Two days ago, the British newspaper, the Independent, carried a story that ISIS was "one mile" from Baghdad.
Editor Lifson and I went back and forth on whether we should post on the startling news. In the end. we couldn't find another reliable source so we decided to hold off.
Today, other sources are reporting that there are, indeed, "intense clashes" on the outskirts of Baghdad with a combination of ISIS and al-Qaeda fighters.
And the Iraqi army appears to be wavering.
To highlight the serious nature of the threat to Iraq's capital, British and American planes have pounded ISIS positions in the last 24 hours, apparently trying to keep them at bay.

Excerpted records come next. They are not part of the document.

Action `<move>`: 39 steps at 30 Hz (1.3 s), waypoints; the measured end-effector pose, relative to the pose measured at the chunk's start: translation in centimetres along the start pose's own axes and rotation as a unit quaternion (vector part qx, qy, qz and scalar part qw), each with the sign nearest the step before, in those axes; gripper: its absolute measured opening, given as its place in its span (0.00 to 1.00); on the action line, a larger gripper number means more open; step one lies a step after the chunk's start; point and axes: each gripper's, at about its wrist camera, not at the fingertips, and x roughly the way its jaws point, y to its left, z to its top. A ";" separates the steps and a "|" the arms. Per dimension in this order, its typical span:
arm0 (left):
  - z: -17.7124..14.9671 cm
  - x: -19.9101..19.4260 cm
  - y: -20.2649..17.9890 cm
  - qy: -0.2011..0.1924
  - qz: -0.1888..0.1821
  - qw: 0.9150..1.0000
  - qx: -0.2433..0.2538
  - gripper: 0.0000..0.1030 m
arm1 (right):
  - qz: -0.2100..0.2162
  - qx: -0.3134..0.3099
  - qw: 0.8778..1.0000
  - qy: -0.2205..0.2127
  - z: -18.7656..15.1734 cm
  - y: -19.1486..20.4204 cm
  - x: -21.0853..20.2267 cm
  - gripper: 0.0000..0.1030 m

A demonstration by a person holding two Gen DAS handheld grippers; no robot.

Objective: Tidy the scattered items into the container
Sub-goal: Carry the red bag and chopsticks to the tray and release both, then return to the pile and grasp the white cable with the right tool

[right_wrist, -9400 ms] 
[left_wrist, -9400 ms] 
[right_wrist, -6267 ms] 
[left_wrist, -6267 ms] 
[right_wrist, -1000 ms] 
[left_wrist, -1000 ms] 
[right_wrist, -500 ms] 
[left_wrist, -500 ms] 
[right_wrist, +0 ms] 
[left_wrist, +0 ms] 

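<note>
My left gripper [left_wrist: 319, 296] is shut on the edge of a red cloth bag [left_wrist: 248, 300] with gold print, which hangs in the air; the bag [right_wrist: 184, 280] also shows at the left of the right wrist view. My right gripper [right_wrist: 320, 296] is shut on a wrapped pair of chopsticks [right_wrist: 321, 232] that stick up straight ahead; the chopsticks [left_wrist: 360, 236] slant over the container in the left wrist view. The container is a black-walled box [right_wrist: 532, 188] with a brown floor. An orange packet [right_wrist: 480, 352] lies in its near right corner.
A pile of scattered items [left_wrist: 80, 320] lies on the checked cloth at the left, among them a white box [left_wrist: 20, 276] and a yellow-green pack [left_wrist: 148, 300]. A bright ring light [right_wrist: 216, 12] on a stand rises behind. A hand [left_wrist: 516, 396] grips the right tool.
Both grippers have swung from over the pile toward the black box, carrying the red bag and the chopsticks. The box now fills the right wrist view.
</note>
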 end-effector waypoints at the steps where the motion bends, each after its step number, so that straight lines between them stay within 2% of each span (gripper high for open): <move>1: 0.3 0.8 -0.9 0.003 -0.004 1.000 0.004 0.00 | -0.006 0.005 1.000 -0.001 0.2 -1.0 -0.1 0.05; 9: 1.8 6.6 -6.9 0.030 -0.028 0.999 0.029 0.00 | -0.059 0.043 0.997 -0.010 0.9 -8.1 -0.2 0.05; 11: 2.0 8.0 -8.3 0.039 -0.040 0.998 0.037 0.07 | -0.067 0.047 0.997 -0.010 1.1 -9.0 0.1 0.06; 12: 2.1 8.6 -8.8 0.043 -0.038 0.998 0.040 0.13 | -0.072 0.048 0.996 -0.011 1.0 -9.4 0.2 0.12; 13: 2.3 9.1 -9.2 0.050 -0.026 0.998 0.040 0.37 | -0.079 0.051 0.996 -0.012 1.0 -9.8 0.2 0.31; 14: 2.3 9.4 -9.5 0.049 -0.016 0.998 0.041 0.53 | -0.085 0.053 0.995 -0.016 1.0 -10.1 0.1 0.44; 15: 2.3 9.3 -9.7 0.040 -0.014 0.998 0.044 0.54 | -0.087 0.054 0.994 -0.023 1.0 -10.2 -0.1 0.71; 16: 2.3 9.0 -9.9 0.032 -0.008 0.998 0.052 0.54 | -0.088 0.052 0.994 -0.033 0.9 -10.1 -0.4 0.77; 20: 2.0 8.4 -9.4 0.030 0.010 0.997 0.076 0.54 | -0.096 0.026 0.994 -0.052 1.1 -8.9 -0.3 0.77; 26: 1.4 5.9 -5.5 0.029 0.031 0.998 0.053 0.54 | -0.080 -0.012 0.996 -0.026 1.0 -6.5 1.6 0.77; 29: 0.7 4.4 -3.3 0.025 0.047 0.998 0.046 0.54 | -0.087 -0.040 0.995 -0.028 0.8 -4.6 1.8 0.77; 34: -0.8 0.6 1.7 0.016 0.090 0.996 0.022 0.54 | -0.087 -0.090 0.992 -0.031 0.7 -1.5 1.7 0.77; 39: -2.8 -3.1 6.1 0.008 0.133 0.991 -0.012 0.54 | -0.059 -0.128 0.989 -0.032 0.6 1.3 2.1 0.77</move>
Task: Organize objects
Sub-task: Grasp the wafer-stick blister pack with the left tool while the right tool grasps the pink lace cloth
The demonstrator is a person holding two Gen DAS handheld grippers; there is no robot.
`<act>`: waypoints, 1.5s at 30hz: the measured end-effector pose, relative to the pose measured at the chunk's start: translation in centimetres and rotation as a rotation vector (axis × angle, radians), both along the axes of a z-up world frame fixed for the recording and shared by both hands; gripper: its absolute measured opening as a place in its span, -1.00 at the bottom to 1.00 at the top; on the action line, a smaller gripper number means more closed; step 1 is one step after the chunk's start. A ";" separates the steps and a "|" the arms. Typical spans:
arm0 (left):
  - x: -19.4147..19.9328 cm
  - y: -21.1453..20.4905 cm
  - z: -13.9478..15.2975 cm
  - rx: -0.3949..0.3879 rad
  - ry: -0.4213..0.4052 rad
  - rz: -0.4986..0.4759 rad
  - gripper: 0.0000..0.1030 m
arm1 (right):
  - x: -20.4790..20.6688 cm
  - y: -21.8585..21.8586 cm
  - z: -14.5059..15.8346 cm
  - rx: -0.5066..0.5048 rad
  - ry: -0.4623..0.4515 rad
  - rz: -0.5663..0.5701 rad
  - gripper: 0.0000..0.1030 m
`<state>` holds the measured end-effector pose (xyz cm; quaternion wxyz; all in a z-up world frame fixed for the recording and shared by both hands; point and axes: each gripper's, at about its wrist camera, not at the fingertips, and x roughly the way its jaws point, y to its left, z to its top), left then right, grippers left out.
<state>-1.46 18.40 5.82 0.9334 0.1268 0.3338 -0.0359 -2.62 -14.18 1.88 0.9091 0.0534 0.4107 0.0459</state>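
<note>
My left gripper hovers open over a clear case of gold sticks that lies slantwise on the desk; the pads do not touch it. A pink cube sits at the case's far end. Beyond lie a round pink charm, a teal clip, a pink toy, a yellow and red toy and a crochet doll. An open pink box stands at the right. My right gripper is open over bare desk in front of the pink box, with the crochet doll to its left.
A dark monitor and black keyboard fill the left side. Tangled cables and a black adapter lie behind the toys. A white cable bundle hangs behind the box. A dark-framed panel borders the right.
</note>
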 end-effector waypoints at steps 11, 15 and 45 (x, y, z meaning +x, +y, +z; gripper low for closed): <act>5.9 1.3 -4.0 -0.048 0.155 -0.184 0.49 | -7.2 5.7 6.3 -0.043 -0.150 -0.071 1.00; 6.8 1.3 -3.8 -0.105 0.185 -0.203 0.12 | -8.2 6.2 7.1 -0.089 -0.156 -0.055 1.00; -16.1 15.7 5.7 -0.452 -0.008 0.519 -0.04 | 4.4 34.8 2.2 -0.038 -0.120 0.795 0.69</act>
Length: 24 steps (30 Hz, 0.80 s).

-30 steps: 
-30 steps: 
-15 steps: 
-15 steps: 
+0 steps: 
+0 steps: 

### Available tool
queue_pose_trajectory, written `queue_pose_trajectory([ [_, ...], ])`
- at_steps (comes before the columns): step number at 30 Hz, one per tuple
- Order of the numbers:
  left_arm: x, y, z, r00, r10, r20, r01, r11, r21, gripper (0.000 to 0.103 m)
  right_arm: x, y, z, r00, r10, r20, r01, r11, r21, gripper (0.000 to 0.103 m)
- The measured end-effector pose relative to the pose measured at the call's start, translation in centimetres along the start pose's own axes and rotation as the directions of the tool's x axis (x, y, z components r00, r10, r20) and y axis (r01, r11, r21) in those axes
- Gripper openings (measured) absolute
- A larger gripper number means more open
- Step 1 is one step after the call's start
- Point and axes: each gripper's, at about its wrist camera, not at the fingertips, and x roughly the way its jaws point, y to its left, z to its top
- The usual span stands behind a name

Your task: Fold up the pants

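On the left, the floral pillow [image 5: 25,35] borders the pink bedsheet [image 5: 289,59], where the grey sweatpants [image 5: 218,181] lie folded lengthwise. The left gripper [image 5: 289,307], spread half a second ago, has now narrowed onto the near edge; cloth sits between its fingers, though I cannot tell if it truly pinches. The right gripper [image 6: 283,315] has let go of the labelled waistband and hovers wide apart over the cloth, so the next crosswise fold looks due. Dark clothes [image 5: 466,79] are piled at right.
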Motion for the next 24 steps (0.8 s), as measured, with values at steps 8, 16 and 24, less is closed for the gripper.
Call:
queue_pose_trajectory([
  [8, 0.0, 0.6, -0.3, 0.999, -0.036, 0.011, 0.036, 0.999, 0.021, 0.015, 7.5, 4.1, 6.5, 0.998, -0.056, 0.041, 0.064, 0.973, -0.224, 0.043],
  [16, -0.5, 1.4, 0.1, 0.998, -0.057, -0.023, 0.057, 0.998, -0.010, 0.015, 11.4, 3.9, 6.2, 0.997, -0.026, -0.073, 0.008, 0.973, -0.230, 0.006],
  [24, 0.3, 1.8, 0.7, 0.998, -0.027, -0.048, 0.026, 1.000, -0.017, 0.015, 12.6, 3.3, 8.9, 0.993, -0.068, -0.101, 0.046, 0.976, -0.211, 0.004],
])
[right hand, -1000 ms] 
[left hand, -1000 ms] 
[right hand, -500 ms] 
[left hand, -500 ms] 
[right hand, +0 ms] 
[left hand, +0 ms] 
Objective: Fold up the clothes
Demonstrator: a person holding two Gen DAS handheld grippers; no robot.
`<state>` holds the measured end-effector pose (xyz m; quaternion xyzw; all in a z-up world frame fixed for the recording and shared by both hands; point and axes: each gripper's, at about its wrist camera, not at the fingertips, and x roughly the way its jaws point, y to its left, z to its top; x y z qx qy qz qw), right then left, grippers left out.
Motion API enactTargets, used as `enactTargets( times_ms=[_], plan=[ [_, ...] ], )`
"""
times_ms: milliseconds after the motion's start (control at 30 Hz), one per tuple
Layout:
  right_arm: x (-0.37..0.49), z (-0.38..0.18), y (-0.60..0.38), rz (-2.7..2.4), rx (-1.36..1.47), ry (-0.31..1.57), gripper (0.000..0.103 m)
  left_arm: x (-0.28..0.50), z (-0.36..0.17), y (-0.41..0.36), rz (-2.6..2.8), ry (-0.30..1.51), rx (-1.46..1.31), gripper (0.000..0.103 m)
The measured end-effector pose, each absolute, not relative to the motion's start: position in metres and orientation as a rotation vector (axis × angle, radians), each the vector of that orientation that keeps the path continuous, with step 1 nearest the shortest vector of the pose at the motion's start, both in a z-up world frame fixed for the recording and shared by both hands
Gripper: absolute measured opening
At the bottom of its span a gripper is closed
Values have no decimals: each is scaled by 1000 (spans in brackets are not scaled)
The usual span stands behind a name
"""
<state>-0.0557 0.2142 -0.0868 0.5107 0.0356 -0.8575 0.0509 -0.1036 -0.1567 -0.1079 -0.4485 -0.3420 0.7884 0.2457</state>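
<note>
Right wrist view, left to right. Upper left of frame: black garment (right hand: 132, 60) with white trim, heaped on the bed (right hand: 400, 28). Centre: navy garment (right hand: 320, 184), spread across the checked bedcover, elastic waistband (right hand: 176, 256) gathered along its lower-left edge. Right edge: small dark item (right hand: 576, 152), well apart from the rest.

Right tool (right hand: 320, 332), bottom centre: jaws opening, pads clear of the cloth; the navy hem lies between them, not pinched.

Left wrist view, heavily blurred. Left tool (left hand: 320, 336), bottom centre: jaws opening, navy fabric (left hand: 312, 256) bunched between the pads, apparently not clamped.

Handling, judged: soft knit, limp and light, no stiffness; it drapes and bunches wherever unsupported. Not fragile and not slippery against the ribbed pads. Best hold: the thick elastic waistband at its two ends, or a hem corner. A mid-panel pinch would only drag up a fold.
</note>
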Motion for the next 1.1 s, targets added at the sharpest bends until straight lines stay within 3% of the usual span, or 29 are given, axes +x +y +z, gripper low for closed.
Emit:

International Business Times:
"The Islamic State are now less than 2km (1.2 miles) away from entering Baghdad. They said it could never happen and now it almost has,” Canon Andrew White of the Foundation for Relief and Reconciliation in the Middle East, a British-based charity that supports Iraq’s only Anglican church in Baghdad, said on his Facebook page early Monday morning. “Obama says he overestimated what the Iraqi Army could do. Well, you only need to be here a very short while to know they can do very, very little.”
The Christian aid group was referring to the U.S. president’s interview Sunday night on “60 Minutes,” the CBS news magazine show, where Obama conceded that his administration underestimated the ascendancy of ISIS. More than 1,000 Iraqi troops were reportedly killed Sunday in clashes with ISIS about 10 miles outside of Baghdad.
The advance by ISIS toward Baghdad shows that the group isn't weakening despite U.S.-led airstrikes in Iraq. ISIS executed 300 Iraqi soldiers last week during their march toward the Iraqi capital and attempted to break into a prison in northern Baghdad.